Retype the records below exactly as they stand, omitting the pictures.

*** MATERIAL TO PROCESS ***

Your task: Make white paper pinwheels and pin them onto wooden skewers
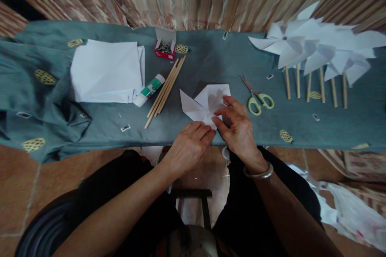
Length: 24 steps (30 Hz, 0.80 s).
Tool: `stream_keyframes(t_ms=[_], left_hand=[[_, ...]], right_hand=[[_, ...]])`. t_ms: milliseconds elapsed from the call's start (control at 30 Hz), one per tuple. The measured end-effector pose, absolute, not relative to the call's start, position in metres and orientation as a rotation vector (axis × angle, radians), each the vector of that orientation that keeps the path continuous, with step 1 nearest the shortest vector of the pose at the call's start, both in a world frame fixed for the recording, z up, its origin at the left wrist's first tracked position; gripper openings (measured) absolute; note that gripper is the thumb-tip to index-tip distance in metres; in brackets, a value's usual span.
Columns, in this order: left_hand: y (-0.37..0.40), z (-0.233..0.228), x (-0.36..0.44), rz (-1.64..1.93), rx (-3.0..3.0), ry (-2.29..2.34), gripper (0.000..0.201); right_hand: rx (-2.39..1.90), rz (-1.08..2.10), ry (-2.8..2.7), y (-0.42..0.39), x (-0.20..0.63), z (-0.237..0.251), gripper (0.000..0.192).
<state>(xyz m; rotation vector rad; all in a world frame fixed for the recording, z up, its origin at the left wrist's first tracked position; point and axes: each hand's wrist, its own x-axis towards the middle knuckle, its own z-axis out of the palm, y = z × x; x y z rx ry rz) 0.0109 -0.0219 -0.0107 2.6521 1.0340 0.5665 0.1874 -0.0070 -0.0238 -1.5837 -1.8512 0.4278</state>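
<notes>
A white paper pinwheel (199, 106), partly folded, lies near the table's front edge. Its left blade stands up in a point, while the upper right part looks flatter. My left hand (191, 140) is closed on its near edge, fingers pressed together over the paper. From the right, my right hand (237, 126) grips the pinwheel's right side with bent fingers and thumb; the fingertips partly cover the paper. Scissors (256, 96) with green handles lie just right of that hand. Several wooden sticks (165, 88) and a green and white glue stick (149, 90) lie to the left.
A stack of white paper (105, 72) sits at the left. Behind the sticks stands an open red box (165, 46) of small metal pieces. Several finished pinwheels (319, 48) on sticks lie at the right. A green cloth (211, 60) covers the table, and a curtain (193, 0) hangs behind.
</notes>
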Motion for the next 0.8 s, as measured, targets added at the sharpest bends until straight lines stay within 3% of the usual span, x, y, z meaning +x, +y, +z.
stream_keyframes(t_ms=[167, 533, 800], left_hand=[[-0.0223, -0.0101, 0.011, 0.575, 2.659, 1.028, 0.02], [-0.0217, -0.0094, 0.0109, 0.54, 2.652, 1.04, 0.019], [-0.0217, -0.0076, 0.0106, 0.542, 2.658, 1.026, 0.018]], right_hand=[[-1.53, 0.391, -1.917, -0.0089, 0.1848, -0.0203, 0.014], [-1.423, 0.326, -2.078, -0.0102, 0.1846, -0.0241, 0.039], [-1.487, 0.333, -2.138, -0.0167, 0.1784, -0.0267, 0.044]])
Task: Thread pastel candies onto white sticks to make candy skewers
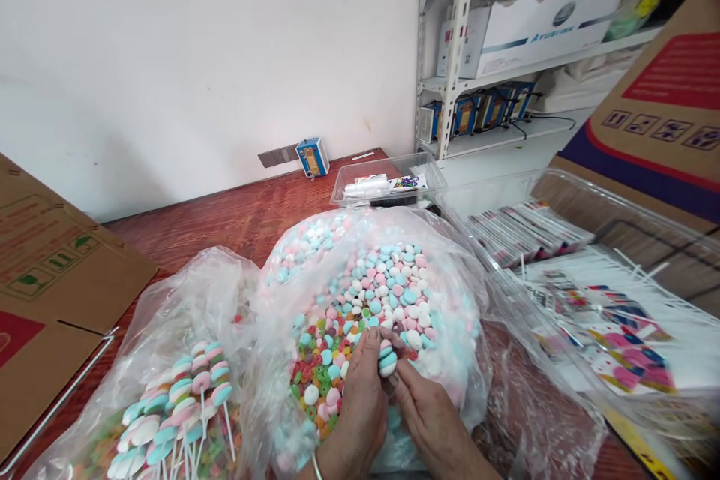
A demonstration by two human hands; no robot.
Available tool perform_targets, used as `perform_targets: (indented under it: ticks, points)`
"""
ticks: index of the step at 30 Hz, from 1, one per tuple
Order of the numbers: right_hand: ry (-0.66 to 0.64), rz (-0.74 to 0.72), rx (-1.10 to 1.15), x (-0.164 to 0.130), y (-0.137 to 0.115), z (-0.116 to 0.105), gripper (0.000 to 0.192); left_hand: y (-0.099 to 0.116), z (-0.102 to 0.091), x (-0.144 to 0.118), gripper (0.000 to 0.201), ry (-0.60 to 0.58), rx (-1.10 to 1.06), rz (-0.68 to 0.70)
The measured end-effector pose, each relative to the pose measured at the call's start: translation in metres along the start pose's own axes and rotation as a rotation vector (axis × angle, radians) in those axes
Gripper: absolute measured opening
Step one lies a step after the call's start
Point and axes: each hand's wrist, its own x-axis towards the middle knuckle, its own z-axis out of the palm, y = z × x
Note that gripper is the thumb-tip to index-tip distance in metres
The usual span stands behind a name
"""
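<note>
Above an open clear bag [450, 240], my two hands meet with fingers closed round a short stack of blue and white candies [387, 358]. My left hand [360, 397] grips the stack between thumb and fingers. At its lower end, the fingertips of my right hand [430, 409] are pinched together. Whether a stick runs through the stack is hidden. Pink, white and blue button-shaped candies [394, 281] fill the bag, with small coloured gummy rings [315, 371] in front. To the left, several candy skewers [183, 405] with white sticks lie on another plastic bag [196, 292].
A clear tray [554, 382] of printed wrappers and white sticks stands at right, beside a carton [664, 120]. Behind the bag sits a smaller clear tray [340, 191]. Another carton [61, 270] stands at left on the red-brown table [225, 221]. A metal shelf [455, 37] rises behind.
</note>
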Motion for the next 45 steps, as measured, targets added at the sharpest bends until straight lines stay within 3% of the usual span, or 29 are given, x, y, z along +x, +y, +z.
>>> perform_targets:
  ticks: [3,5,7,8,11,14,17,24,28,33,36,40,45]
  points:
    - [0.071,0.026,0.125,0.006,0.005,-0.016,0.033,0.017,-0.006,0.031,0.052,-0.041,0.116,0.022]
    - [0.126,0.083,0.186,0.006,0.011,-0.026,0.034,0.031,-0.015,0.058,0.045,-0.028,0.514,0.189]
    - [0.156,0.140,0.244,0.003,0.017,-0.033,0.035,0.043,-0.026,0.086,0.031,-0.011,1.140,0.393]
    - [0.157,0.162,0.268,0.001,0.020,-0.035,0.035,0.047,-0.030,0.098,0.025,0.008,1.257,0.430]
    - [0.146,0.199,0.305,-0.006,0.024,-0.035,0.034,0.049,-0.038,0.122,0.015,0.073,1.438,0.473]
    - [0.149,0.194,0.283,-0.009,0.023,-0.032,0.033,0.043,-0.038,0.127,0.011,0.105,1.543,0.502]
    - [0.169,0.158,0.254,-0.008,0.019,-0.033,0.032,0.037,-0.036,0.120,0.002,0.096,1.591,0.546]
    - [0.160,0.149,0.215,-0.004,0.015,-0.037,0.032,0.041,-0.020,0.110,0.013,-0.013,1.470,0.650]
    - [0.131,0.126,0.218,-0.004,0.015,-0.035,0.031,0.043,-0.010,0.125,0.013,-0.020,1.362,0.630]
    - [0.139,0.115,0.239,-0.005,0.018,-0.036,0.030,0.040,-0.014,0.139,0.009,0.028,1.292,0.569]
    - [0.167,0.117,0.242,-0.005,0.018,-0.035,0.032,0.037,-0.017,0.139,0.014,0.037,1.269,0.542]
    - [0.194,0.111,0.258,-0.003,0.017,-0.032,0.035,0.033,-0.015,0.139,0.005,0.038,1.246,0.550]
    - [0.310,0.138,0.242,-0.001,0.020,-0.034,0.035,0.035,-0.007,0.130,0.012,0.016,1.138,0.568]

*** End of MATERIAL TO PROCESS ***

• REPLY TO THE TASK
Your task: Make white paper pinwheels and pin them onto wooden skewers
Length: 24 steps (30 Hz, 0.80 s).
Tool: `stream_keyframes(t_ms=[_], left_hand=[[_, ...]], right_hand=[[_, ...]])`. t_ms: milliseconds elapsed from the call's start (control at 30 Hz), one per tuple. The measured end-effector pose, absolute, not relative to the call's start, position in metres and orientation as a rotation vector (axis × angle, radians), each the vector of that orientation that keeps the path continuous, with step 1 nearest the shortest vector of the pose at the call's start, both in a world frame fixed for the recording, z up, its origin at the left wrist's first tracked position; gripper openings (measured) absolute; note that gripper is the thumb-tip to index-tip distance in metres; in brackets, a value's usual span.
Columns, in this order: left_hand: y (-0.37..0.40), z (-0.233..0.228), x (-0.36..0.44), rz (-1.64..1.93), rx (-3.0..3.0), ry (-2.29..2.34), gripper (0.000..0.201); right_hand: rx (-2.39..1.90), rz (-1.08..2.10), ry (-2.8..2.7), y (-0.42..0.39), x (-0.20..0.63), z (-0.237..0.251), gripper (0.000..0.192).
<state>(xyz m; rotation vector rad; all in a world frame fixed for the recording, z up, its origin at the left wrist's first tracked position; point and axes: each hand's wrist, its own x-axis towards the middle knuckle, its own z-axis out of the palm, y = z × x; x y z rx ry rz) 0.0109 -0.0219 -0.0107 2.6521 1.0340 0.5665 0.1874 -0.0070 -0.0238 -1.5837 -1.8512 0.4278</state>
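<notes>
A white paper pinwheel (199, 106), partly folded, lies near the table's front edge. Its left blade stands up in a point, while the upper right part looks flatter. My left hand (191, 140) is closed on its near edge, fingers pressed together over the paper. From the right, my right hand (237, 126) grips the pinwheel's right side with bent fingers and thumb; the fingertips partly cover the paper. Scissors (256, 96) with green handles lie just right of that hand. Several wooden sticks (165, 88) and a green and white glue stick (149, 90) lie to the left.
A stack of white paper (105, 72) sits at the left. Behind the sticks stands an open red box (165, 46) of small metal pieces. Several finished pinwheels (319, 48) on sticks lie at the right. A green cloth (211, 60) covers the table, and a curtain (193, 0) hangs behind.
</notes>
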Motion for the next 0.8 s, as measured, targets added at the sharpest bends until straight lines stay within 3% of the usual span, x, y, z meaning +x, +y, +z.
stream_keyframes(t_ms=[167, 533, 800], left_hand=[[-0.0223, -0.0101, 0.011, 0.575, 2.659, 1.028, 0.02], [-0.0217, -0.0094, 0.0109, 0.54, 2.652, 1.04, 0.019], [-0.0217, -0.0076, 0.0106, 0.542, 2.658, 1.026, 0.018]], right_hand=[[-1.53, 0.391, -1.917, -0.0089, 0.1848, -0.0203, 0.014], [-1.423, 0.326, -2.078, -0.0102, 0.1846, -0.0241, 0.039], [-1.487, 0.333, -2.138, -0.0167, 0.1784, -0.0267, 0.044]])
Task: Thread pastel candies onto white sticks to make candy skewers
A demonstration by two human hands; no robot.
Available tool perform_targets, used as `perform_targets: (indented under it: ticks, points)`
"""
ticks: index of the step at 30 Hz, from 1, one per tuple
Order of the numbers: right_hand: ry (-0.66 to 0.64), rz (-0.74 to 0.72), rx (-1.10 to 1.15), x (-0.164 to 0.130), y (-0.137 to 0.115), z (-0.116 to 0.105), gripper (0.000 to 0.192); left_hand: y (-0.099 to 0.116), z (-0.102 to 0.091), x (-0.144 to 0.118), gripper (0.000 to 0.201), ry (-0.60 to 0.58), rx (-1.10 to 1.06), rz (-0.68 to 0.70)
The measured end-effector pose, each relative to the pose measured at the call's start: translation in metres along the start pose's own axes and rotation as a rotation vector (axis × angle, radians) in those axes
Gripper: absolute measured opening
Step one lies a step after the call's start
Point and axes: each hand's wrist, its own x-axis towards the middle knuckle, its own z-axis out of the palm, y = z × x
Note that gripper is the thumb-tip to index-tip distance in metres
The usual span stands behind a name
"""
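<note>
Above an open clear bag [450, 240], my two hands meet with fingers closed round a short stack of blue and white candies [387, 358]. My left hand [360, 397] grips the stack between thumb and fingers. At its lower end, the fingertips of my right hand [430, 409] are pinched together. Whether a stick runs through the stack is hidden. Pink, white and blue button-shaped candies [394, 281] fill the bag, with small coloured gummy rings [315, 371] in front. To the left, several candy skewers [183, 405] with white sticks lie on another plastic bag [196, 292].
A clear tray [554, 382] of printed wrappers and white sticks stands at right, beside a carton [664, 120]. Behind the bag sits a smaller clear tray [340, 191]. Another carton [61, 270] stands at left on the red-brown table [225, 221]. A metal shelf [455, 37] rises behind.
</note>
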Motion for the next 45 steps, as measured, targets added at the sharpest bends until straight lines stay within 3% of the usual span, or 29 are given, x, y, z along +x, +y, +z.
>>> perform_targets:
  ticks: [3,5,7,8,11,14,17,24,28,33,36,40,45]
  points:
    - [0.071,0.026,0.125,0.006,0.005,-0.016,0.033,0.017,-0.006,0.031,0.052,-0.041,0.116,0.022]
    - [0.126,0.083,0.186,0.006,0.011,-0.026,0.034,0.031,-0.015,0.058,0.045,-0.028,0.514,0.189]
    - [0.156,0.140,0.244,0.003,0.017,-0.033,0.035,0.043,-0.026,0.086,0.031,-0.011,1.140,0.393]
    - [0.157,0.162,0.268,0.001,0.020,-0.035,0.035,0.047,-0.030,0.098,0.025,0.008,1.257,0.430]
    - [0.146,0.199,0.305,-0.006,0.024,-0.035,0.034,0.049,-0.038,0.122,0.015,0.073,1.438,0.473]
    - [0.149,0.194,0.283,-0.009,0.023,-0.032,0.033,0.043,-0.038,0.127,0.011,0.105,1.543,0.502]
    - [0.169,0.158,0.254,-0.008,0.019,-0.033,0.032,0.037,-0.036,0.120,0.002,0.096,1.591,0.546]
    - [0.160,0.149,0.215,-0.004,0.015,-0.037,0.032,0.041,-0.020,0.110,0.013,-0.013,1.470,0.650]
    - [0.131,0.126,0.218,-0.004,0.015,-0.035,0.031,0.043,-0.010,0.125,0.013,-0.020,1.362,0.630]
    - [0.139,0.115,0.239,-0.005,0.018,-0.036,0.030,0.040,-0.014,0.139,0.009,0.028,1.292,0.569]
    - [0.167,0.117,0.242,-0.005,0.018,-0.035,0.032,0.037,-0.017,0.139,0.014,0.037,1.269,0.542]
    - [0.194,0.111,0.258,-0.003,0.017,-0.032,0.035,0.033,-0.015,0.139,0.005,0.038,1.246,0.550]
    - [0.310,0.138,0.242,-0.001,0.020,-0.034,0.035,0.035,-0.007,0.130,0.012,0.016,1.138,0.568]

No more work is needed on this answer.